## Your assignment
Return an exact copy of the data, starting at its first line and ending at the line that contains "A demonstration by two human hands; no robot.", minus any pictures.

## Information provided
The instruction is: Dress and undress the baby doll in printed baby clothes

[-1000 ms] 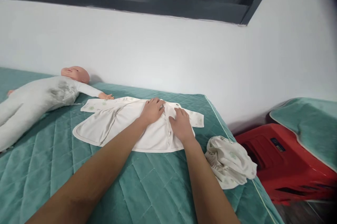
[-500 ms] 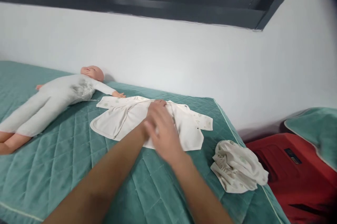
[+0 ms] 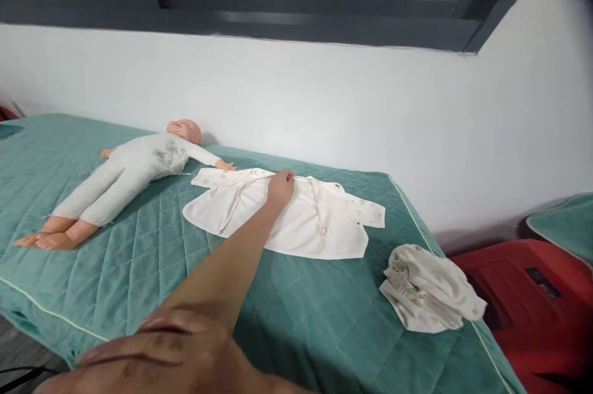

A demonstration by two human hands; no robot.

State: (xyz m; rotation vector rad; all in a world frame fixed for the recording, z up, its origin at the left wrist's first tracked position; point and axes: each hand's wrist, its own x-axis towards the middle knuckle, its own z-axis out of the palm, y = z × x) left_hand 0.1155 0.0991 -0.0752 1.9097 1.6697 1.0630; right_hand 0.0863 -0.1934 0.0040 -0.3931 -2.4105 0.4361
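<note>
An off-white baby shirt [image 3: 301,221] with small prints on its sleeves lies spread open on the green quilted cover. My left hand [image 3: 280,188] is at the middle of its neckline, fingers closed on the cloth edge; the fingertips are partly hidden. Close to the camera, my right hand [image 3: 180,351] crosses over my left forearm, its fingers stretched toward the left and holding nothing. Whether it touches the forearm I cannot tell. A baby doll [image 3: 148,153] with a white cloth body lies on its back to the left, one hand near the shirt's left sleeve.
A crumpled off-white printed garment [image 3: 428,289] lies at the cover's right edge. Beyond that edge is a red plastic object [image 3: 514,295] with green cloth [image 3: 565,224] above it. A white wall [image 3: 324,97] and a dark window frame [image 3: 315,20] bound the back.
My right hand has left the shirt and come back toward the camera, over my left forearm. My left hand stays at the neckline. The view has shifted slightly left.
</note>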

## Response
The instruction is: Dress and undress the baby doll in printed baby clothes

[-1000 ms] 
[-500 ms] 
[+0 ms] 

A demonstration by two human hands; no robot.

This exercise has been completed.